Point 6:  The authors noted that university food service contracts ranged between 7-14 years.  What was the mean/median length?  What policies were associated with age of contract?    Were the oldest contracts those with fewer guidelines addressed?

Response 6: We updated lines 203-204 to include the mean, median, and range of contract length. We also added a new Table 2 and lines 259-263 that discuss the relationship between contract year and the number of guidelines present. There did not appear to be a relationship between the age of the contracts and the number of guidelines present (see lines 204-206 and Table 2). We feel this information was necessary to point out, so we appreciate the questions.

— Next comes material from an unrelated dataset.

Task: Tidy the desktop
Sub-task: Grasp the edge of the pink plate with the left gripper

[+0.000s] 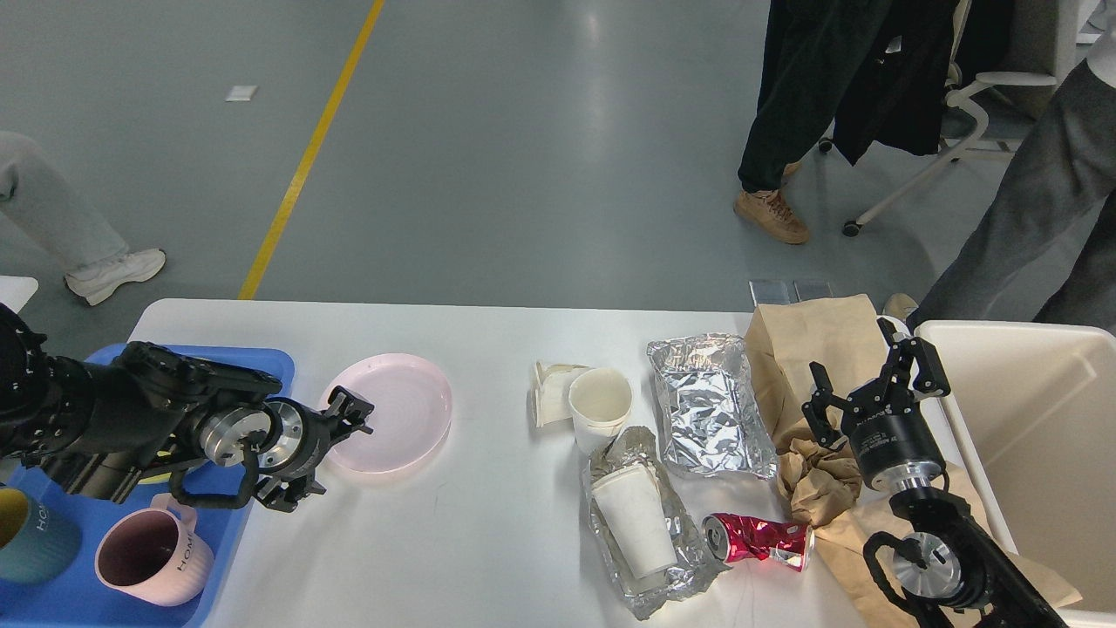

Point 7: Conclusions suggest that dissemination efforts should “focus on promoting the NC Food Service Policy Guidelines Assessment or other assessment tools…”.  What efforts have been used to date at the CCCPH following development of the assessment to improve the food environments on university campuses?

Response 7: We are unaware of everything that CCCPH is doing with this tool; however, we do know that they received a grant from CDC focused on physical activity and nutrition. This grant was used to support our work.